▶ _What the task requires_
Determine how many lines in this listing contain the word "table" and report that number by itself.

▶ _Provided data_
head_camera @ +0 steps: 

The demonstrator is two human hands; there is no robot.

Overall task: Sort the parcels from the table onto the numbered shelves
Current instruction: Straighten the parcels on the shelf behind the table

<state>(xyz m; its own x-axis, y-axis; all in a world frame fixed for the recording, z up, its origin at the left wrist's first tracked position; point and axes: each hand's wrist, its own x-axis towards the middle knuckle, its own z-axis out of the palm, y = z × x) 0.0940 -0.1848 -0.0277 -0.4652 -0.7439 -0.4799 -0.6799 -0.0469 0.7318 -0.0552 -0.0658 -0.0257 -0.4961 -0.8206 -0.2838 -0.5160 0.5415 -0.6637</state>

▶ _Completed task_
2